Over the course of 12 years, Northup is subjected to endless violent abuse, much of it at the hands of plantation owner Edwin Epps (Michael Fassbender), but an opportunity to regain his freedom presents itself when he meets a Canadian abolitionist.
Call Me By Your Name (2017)
RT score: 94%
Age rating: R
Runtime: 106 minutes
Director: Damien Chazelle
Arriving on: June 1
Guadagnino brings the pages of Andre Aciman’s novel of the same name to life in a coming-of-age drama that’s both visually stunning and thoroughly convincing in its portrayal of romantic bond, and anchored by a solid screenplay.
Call Me By Your Name was nominated for a total of four Oscars in 2018, earning the award for Best Adapted Screenplay. It gave Timothee Chalamet his breakout role as an actor, earning him his first Oscar nomination at the age of just 22.
By turns captivating and heart-shattering, the film is set in 1983 and follows 17-year-old Elio (Chalamet) on a summer vacation to his family’s Italian villa. There, the family is joined by Oliver (Armie Hammer), a 24-year-old student and intern for Elio’s father, and Elio and Oliver gradually fall for each other, but their relationship is destined to end in heartbreak.
Pulp Fiction (1994)

RT score: 92%
Age rating: R
Runtime: 154 minutes
Director: Quentin Tarantino
Arriving on: June 1
While I personally find Tarantino’s Reservoir Dogs (1992), Kill Bill (2003), and Inglourious Basterds (2009) more entertaining, there’s no denying that his darkly comic crime thriller Pulp Fiction is one of his finest accomplishments.
As well as winning the Oscar for Best Original Screenplay, Tarantino was awarded the Palme d’Or at the 1994 Cannes Film Festival, the festival’s highest award.
Set in the present day but adopting stylistic references from 1950s pop culture and crime novels, the film tells four interwoven stories featuring a mixed bag of characters including two hitmen, a gangster boss and his actress wife, a boxer, and a pair of nervous armed robbers.

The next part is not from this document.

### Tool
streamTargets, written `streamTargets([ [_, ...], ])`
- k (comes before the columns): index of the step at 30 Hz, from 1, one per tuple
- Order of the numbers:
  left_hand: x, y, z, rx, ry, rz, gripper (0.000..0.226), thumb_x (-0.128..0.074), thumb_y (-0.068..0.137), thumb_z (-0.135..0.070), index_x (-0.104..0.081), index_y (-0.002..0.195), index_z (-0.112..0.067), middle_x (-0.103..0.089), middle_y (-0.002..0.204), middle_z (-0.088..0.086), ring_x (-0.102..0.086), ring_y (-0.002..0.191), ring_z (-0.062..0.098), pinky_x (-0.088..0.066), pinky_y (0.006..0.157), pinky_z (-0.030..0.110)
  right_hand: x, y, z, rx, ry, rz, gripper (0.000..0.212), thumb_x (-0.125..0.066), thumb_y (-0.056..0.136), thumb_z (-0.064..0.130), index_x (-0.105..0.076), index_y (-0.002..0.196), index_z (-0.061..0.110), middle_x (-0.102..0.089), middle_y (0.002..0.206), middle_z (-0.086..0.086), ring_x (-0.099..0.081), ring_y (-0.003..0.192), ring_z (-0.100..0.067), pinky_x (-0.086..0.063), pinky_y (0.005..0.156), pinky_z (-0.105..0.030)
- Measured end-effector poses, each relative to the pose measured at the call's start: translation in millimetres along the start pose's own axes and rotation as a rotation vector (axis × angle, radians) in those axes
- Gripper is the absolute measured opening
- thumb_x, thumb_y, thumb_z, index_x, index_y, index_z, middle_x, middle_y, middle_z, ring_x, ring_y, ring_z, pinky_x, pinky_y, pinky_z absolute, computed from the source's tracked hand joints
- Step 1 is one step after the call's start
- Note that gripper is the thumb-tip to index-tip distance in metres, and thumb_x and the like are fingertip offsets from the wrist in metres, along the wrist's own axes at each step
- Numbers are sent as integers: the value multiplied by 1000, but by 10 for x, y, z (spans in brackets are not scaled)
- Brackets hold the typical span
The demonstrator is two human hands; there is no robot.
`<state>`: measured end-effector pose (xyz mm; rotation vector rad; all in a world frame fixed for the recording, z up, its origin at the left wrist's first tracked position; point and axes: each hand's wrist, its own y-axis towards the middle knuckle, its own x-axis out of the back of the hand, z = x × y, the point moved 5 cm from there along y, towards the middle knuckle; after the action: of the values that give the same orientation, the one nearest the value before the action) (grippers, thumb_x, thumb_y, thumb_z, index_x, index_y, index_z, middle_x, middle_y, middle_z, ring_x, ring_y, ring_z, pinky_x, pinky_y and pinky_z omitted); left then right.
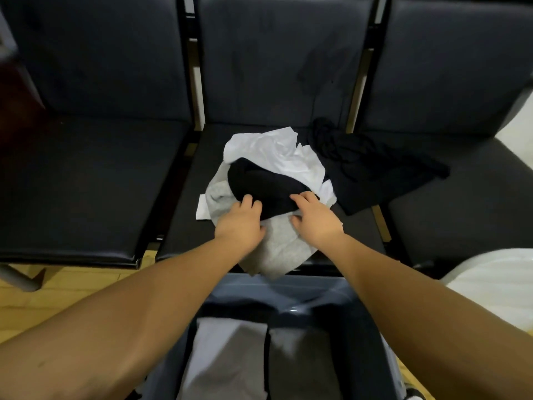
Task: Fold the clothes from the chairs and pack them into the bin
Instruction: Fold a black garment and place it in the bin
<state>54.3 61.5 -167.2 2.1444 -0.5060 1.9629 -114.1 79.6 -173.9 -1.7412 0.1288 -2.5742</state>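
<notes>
A heap of clothes lies on the middle chair seat (184, 203): a white garment (274, 153) at the back, a black garment (265, 186) on top in the middle, and a grey garment (282, 246) hanging over the front edge. My left hand (240, 223) and my right hand (314, 217) both reach into the heap at the near edge of the black garment, fingers curled onto its fabric. A second black garment (375, 171) sprawls across the gap to the right chair. The blue-grey bin (259, 293) stands below, holding two folded grey pieces (227, 362).
Three dark padded chairs stand in a row; the left chair seat (80, 192) is bare. A white bag-like object (496, 287) sits at the right. Wooden floor (57, 293) shows at the lower left.
</notes>
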Motion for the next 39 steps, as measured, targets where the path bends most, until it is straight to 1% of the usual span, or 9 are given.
streamTargets([
  [4,34,114,34,-28,55,-36,19,-44,104,-20,-52,120,-13,-44,123,5,-53,102,23,-46,68,36,25,71,22,-90,85,-36,37,-44,103,28,-50,138,21,-41,139,4,-59,94,-23,-53,80,-42],
  [10,330,103,175,-5,-170,-55,30,-36,108,-25,-57,122,-10,-55,116,5,-62,91,27,-52,75,43,281,95,141,-133,276,-119,27,-41,105,21,-64,117,12,-59,114,-3,-59,86,-20,-45,73,-32],
  [14,936,68,192,10,-348,-141,26,-40,105,-16,-58,121,-9,-60,98,5,-58,79,25,-44,63,34,609,81,244,-216,537,-111,21,-38,105,22,-57,97,24,-70,95,-8,-68,83,-22,-58,73,-39],
  [18,1916,103,153,37,-568,-205,21,-37,104,-9,-57,110,-8,-61,88,12,-63,84,30,-56,74,40,1432,101,673,-91,565,-198,24,-37,107,16,-56,118,7,-66,111,-18,-65,103,-33,-53,83,-46],
  [22,3028,28,141,39,-829,-418,19,-40,104,-13,-56,102,-23,-62,88,8,-68,87,31,-61,74,49,2546,-91,1137,27,558,-413,18,-39,106,21,-56,106,17,-66,100,-10,-64,96,-31,-51,80,-45],
  [25,3550,-207,70,-2,-860,-492,19,-41,104,-16,-57,104,-27,-65,98,6,-68,92,28,-59,82,50,3086,-363,1337,105,490,-470,18,-42,105,24,-59,105,19,-64,96,-2,-63,97,-25,-44,69,-36],
  [28,3910,-498,-40,-40,-798,-532,19,-42,103,-16,-59,103,-23,-67,98,6,-70,89,25,-59,82,48,3447,-679,1447,137,409,-519,26,-45,105,26,-63,119,13,-66,110,-4,-61,106,-22,-38,78,-27],
  [34,4460,-1111,-336,-102,-717,-511,21,-40,104,-15,-61,109,-13,-67,93,10,-71,83,27,-61,81,44,3931,-1323,1644,153,370,-548,26,-44,105,29,-61,121,19,-63,101,3,-61,95,-18,-47,77,-31],
  [39,4625,-1597,-489,-105,-870,-390,17,-43,106,-15,-54,118,-14,-60,96,9,-59,61,19,-60,61,32,4014,-1772,1753,122,368,-495,29,-47,102,36,-55,127,23,-63,109,5,-62,91,-16,-45,71,-28],
])
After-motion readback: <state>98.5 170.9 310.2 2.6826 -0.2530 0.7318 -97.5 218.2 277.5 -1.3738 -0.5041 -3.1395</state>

Raiders of the Lost Ark (1981)

RT score: 94%
Age rating: PG
Runtime: 115 minutes
Director: Steven Spielberg
Arriving on: June 1
Two of modern cinema’s creative titans, Steve Spielberg and George Lucas, joined forces to make the first film in what would become one of the most celebrated action-adventure franchises of all time. While it surprisingly didn’t score any major Oscars for direction, writing, acting, or John Williams’ iconic score, it did pick up five Academy awards, including Best Sound and Best Visual Effects.
Set in 1936, the film stars Harrison Ford in his first outing as swashbuckling archaeologist Indiana Jones, who’s hired by the US government to recover the Ark of the Covenant and prevent it falling into the hands of the Nazis, who believe it has the power to make an army invincible. ‘Indy’, with old flame Marion Ravenwood (Karen Allen) in tow, embarks on a race across Nepal, Egypt and the Aegean Sea to find the legendary artifact, desperately trying to stay one step ahead of the Nazis and rival archaeologist René Belloq (Paul Freeman).